COLLECTED DATA:
^^^^^^^^^^^^^^^^

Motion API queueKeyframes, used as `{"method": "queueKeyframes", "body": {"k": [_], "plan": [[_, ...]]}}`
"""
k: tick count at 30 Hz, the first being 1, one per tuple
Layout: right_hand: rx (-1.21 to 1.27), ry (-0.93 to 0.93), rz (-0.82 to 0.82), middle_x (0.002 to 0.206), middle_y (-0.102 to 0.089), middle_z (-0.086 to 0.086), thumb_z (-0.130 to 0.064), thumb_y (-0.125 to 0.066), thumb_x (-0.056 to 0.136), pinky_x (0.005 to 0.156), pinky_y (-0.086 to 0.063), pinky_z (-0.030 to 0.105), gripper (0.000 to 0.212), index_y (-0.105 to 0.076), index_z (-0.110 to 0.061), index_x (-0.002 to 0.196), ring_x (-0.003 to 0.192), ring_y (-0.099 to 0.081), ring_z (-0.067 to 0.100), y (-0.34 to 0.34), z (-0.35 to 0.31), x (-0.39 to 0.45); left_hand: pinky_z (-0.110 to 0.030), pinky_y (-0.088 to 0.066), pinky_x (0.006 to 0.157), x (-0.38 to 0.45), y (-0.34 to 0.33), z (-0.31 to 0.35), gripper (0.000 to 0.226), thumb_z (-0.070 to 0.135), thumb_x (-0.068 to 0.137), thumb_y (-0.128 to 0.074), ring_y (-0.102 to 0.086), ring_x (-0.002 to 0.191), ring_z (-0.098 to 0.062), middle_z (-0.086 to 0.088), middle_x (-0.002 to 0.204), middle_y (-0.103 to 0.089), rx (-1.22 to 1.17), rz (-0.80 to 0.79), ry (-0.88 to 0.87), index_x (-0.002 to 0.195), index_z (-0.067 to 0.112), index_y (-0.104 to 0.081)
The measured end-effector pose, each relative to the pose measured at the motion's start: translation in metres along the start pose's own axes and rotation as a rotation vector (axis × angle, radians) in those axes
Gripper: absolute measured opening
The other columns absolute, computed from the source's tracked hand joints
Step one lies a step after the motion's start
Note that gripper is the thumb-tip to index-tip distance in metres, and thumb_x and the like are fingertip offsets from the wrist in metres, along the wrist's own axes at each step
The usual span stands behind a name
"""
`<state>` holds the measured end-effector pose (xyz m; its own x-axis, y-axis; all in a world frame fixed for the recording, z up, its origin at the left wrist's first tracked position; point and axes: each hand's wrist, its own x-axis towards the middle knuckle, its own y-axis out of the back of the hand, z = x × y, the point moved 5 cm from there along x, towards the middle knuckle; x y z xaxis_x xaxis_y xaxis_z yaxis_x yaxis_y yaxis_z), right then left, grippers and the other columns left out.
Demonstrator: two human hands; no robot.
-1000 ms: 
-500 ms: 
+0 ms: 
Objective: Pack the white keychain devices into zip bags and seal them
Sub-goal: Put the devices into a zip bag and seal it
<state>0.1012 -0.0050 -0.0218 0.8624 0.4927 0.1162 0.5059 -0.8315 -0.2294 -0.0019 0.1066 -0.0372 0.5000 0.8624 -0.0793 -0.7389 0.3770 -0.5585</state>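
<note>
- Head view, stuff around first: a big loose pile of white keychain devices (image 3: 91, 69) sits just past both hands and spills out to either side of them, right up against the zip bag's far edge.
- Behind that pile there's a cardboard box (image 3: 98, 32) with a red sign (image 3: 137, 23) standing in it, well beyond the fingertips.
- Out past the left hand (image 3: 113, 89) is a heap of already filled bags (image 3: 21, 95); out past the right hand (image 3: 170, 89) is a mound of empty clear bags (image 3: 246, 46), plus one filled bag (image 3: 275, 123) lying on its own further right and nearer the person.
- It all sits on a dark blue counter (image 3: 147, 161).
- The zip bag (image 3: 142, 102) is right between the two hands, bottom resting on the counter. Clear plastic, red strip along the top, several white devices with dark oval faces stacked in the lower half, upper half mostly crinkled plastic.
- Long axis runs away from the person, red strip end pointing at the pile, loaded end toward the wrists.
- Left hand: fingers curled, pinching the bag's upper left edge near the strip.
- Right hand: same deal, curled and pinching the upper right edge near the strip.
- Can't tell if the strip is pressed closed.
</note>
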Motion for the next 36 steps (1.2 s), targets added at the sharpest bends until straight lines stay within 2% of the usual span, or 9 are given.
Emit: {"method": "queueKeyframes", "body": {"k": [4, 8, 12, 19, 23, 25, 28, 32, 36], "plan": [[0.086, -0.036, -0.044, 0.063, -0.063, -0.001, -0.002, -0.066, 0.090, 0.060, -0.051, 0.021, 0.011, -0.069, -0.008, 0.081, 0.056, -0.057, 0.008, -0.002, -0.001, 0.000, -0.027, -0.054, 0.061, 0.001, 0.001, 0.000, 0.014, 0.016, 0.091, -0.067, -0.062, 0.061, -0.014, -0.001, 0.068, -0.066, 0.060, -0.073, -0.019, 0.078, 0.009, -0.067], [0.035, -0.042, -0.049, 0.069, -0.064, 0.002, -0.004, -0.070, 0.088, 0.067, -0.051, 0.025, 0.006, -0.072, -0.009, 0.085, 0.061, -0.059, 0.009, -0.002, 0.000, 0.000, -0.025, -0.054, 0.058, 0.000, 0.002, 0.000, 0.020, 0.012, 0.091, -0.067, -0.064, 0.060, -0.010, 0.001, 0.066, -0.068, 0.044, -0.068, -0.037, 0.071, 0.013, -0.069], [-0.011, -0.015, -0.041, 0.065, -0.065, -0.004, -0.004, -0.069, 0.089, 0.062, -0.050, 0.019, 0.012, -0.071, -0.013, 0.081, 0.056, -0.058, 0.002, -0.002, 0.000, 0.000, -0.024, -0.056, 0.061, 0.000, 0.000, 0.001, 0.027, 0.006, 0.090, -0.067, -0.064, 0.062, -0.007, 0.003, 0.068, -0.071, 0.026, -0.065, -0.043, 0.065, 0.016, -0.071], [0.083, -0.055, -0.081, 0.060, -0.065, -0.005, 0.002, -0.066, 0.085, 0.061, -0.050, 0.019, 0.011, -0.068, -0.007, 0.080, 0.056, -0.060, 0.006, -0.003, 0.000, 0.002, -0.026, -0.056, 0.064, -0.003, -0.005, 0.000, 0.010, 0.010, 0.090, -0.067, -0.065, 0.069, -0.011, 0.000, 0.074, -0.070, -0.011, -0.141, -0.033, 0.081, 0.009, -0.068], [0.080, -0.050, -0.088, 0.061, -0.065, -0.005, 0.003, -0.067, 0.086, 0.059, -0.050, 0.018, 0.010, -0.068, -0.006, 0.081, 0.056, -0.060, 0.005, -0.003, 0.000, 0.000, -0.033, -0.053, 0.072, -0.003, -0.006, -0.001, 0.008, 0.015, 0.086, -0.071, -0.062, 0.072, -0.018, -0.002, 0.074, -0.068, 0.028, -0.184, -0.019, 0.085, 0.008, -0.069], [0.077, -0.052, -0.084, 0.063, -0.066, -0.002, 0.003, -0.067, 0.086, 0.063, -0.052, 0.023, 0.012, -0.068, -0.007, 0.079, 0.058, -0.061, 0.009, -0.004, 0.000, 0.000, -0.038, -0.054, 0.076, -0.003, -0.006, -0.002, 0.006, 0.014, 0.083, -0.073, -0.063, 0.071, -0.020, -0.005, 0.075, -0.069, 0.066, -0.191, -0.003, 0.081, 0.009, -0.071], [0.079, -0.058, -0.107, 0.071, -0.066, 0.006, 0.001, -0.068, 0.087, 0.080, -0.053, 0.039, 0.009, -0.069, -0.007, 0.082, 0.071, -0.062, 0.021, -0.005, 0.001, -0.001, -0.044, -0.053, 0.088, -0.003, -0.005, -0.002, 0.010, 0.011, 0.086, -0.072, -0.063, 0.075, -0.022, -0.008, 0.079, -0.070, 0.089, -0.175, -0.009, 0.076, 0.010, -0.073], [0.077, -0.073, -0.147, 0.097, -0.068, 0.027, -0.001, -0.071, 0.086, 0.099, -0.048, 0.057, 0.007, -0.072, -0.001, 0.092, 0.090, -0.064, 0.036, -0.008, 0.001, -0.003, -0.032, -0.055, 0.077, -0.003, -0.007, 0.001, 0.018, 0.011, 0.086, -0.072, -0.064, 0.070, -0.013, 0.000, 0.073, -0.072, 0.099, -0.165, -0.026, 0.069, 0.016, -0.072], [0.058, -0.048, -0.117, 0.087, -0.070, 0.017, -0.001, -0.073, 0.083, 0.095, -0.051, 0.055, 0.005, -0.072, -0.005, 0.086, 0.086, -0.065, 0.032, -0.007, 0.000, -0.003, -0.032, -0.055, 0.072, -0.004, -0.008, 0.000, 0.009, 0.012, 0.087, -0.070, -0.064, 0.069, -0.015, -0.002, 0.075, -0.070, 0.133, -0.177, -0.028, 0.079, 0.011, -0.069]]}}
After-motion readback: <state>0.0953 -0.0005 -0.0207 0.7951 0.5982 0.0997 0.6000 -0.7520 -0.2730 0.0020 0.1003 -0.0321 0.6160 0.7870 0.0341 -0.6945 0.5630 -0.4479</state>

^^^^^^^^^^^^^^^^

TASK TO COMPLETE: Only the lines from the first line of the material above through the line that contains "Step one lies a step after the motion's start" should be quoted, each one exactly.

TASK ANSWER:
Motion API queueKeyframes, used as `{"method": "queueKeyframes", "body": {"k": [_], "plan": [[_, ...]]}}`
"""
k: tick count at 30 Hz, the first being 1, one per tuple
Layout: right_hand: rx (-1.21 to 1.27), ry (-0.93 to 0.93), rz (-0.82 to 0.82), middle_x (0.002 to 0.206), middle_y (-0.102 to 0.089), middle_z (-0.086 to 0.086), thumb_z (-0.130 to 0.064), thumb_y (-0.125 to 0.066), thumb_x (-0.056 to 0.136), pinky_x (0.005 to 0.156), pinky_y (-0.086 to 0.063), pinky_z (-0.030 to 0.105), gripper (0.000 to 0.212), index_y (-0.105 to 0.076), index_z (-0.110 to 0.061), index_x (-0.002 to 0.196), ring_x (-0.003 to 0.192), ring_y (-0.099 to 0.081), ring_z (-0.067 to 0.100), y (-0.34 to 0.34), z (-0.35 to 0.31), x (-0.39 to 0.45); left_hand: pinky_z (-0.110 to 0.030), pinky_y (-0.088 to 0.066), pinky_x (0.006 to 0.157), x (-0.38 to 0.45), y (-0.34 to 0.33), z (-0.31 to 0.35), gripper (0.000 to 0.226), thumb_z (-0.070 to 0.135), thumb_x (-0.068 to 0.137), thumb_y (-0.128 to 0.074), ring_y (-0.102 to 0.086), ring_x (-0.002 to 0.191), ring_z (-0.098 to 0.062), middle_z (-0.086 to 0.088), middle_x (-0.002 to 0.204), middle_y (-0.103 to 0.089), rx (-1.22 to 1.17), rz (-0.80 to 0.79), ry (-0.88 to 0.87), index_x (-0.002 to 0.195), index_z (-0.067 to 0.112), index_y (-0.104 to 0.081)
The measured end-effector pose, each relative to the pose measured at the motion's start: translation in metres along the start pose's own axes and rotation as a rotation vector (axis × angle, radians) in those axes
Gripper: absolute measured opening
The other columns absolute, computed from the source's tracked hand joints
Step one lies a step after the motion's start

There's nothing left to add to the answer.